Cahier critique 17/07/2019

“Good Luck Mr. Gosky” de François Rabes et Félicie Dutertre

Le plus grand secret de l’histoire de la conquête spatiale ?

De toute évidence, la conquête spatiale et les premiers pas de l’Homme sur la Lune ont alimenté bien des fantasmes, bien avant l’avènement des réseaux sociaux et le déchaînement des délires complotistes de tous types. Le cinéma, logiquement, s’en est fait l’écho, depuis le savoureux “documenteur” de William Karel Opération Lune (2004) jusqu’à la fiction Moonwalkers d’Antoine Bardou-Jacquet (2016).

Une phrase énigmatique “Good Luck, Mr. Gorsky (sic)” a même été colportée, surtout à partir du début de l’ère d’internet, comme ayant été prononcée par Neil Armstrong, le 21 juillet 1969, au moment où il remontait dans le module Eagle.

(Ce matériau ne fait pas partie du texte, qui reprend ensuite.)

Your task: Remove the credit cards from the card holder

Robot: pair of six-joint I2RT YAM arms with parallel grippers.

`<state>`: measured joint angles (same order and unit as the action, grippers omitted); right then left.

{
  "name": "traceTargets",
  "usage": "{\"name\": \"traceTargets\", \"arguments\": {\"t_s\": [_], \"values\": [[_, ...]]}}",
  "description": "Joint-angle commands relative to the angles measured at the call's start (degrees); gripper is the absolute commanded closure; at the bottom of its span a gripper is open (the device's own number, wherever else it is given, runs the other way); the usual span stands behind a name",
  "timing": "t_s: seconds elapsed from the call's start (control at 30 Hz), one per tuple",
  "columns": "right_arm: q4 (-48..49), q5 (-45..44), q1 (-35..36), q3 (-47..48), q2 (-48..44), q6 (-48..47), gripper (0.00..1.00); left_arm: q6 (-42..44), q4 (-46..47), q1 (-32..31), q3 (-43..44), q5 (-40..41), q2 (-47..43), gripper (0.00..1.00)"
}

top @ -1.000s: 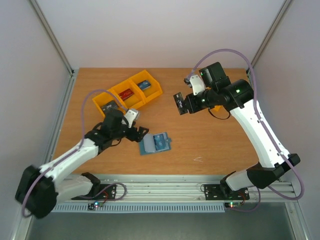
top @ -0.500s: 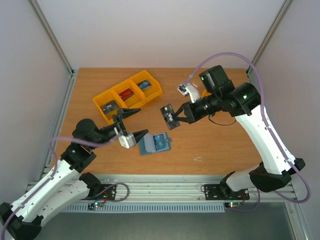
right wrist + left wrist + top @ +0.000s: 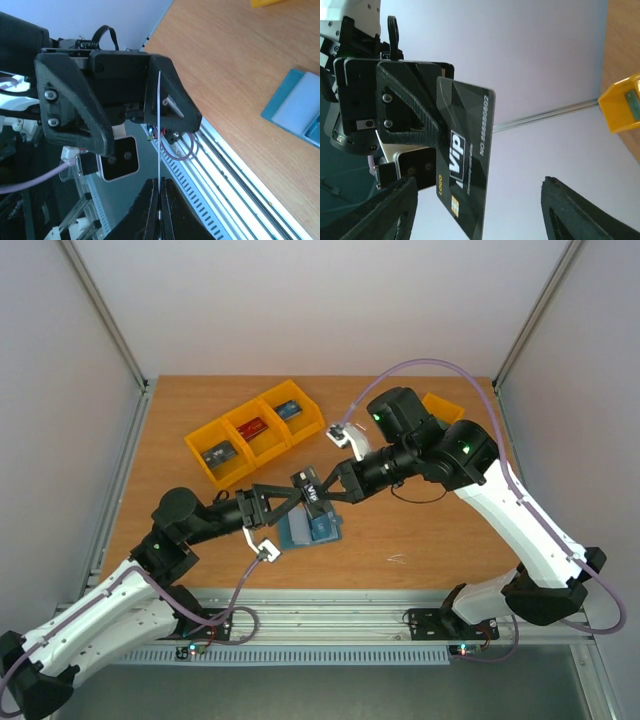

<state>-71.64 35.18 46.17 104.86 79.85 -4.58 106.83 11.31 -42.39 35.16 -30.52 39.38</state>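
right claw (image 3: 159, 187) pinched shut; left claw (image 3: 479, 200) spread wide, facing it.

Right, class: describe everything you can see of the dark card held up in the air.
The dark card is a thin, glossy black plastic rectangle printed with ViP, a number and a gold chip mark. The right hand pinches one end, holding it in the air between the open fingers of the left hand; whether those touch it is unclear.
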Motion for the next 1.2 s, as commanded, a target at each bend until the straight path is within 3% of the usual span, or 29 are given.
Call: {"name": "traceTargets", "arguments": {"t_s": [0.0,0.13,0.4,0.7,0.73,0.83,0.97,1.17], "values": [[5.27,-1.14,1.28,-0.61,0.65,4.42,0.99,7.37,1.26,-1.02,0.79,0.20,-0.76,0.39],[5.61,-0.44,1.93,-0.55,1.40,4.49,0.99,7.38,-0.47,-1.55,0.87,1.16,-1.38,0.64],[5.04,0.23,2.34,-0.37,2.14,3.63,0.99,6.93,-2.19,-1.73,1.56,2.20,-1.89,0.99],[3.39,-1.65,2.34,-0.24,2.33,1.89,0.99,4.91,-5.21,-1.99,1.99,3.89,-2.44,1.00],[2.69,-2.68,2.19,0.16,2.32,1.72,0.92,4.40,-6.71,-2.04,2.41,4.30,-2.62,1.00],[-0.26,-8.83,1.10,1.26,1.72,1.25,0.49,1.18,-14.48,-2.08,4.57,6.80,-3.43,1.00],[-3.45,-18.75,-2.08,1.14,-1.23,1.71,0.03,-5.76,-26.65,-2.10,8.54,15.21,-2.71,1.00],[-9.09,-31.08,-8.75,0.10,-4.30,1.49,0.02,-27.48,-46.31,-1.96,21.47,36.54,9.18,1.00]]}}
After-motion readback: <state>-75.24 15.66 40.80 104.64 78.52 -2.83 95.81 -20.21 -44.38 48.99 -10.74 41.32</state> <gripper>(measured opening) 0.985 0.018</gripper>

Sa tonalité insolite et les sonorités russophones du nom du protagoniste prétendument désigné étaient propices à toutes les extrapolations ; il faut donc avant tout désarmer la légende urbaine et ramener l’épisode à ce qu’il est : une simple et bonne blague sortie de l’inspiration d’un comique américain en 1990. Et donc, pourquoi pas, l’argument possible à un court métrage. L’époque s’y prêtait encore, alors que le film-gag ou à chute avait toujours le vent en poupe autour de l’an 2000.

Le duo François Rabes et Félicie Dutertre se confronta donc à l’exercice en reprenant presque stricto sensu la trame de l’histoire drôle née du pseudo mystère, en une mise en scène à l’esthétique clairement inspirée des films hollywoodiens d’époque (jusque dans la musique, qui ne lésine pas sur les effets de cuivres), en replongeant dans l’enfance de l’astronaute, soit l’avant-guerre puisqu’Armstrong était né en 1930, et quitte à assumer pleinement le registre du “chromo”. La scène d’intérieur chez les Grosky – le nom de famille du personnage, sans qu’on en connaisse la raison, a été modifié – n’est pas sans évoquer plastiquement l’un de ces “films de nostalgie” façon Radio Days de Woody Allen. Un autre pas de côté a été accompli en atténuant l’humour graveleux du verbe (on ne parle plus de gâterie ou de sa gamme de synonymes), sans que la drôlerie de l’argument en souffre néanmoins. Et le rire fuse, assez spontanément, comme au bout de ces longs repas de famille où un oncle repu entreprend de faire marrer à bon compte l’assistance.

Un Prix du public au Festival du court métrage d’humour de Meudon avait en son temps salué ce film sorti par la suite en salles au sein d’un programme complet de courts intitulé Zéro deux (en 2007), mais son tandem de réalisateurs semble s’être arrêté là, comme si la courte plaisanterie avait été suffisante. On en connaît d’autres qui n’ont pas eu une aussi sage modestie…

Christophe Chauville

Scénario et réalisation : François Rabes et Félicie Dutertre. Image : Christophe Paturange. Montage : Brian Schmitt.
Son : Xavier Pirouelle. Musique originale : Marie-Jeanne Séréro. Interprétation : Samuel Jessula, Robert Getter,
Paula Jo Chitty, André Chazel et Clément Sibony. Production : Les Productions du trésor.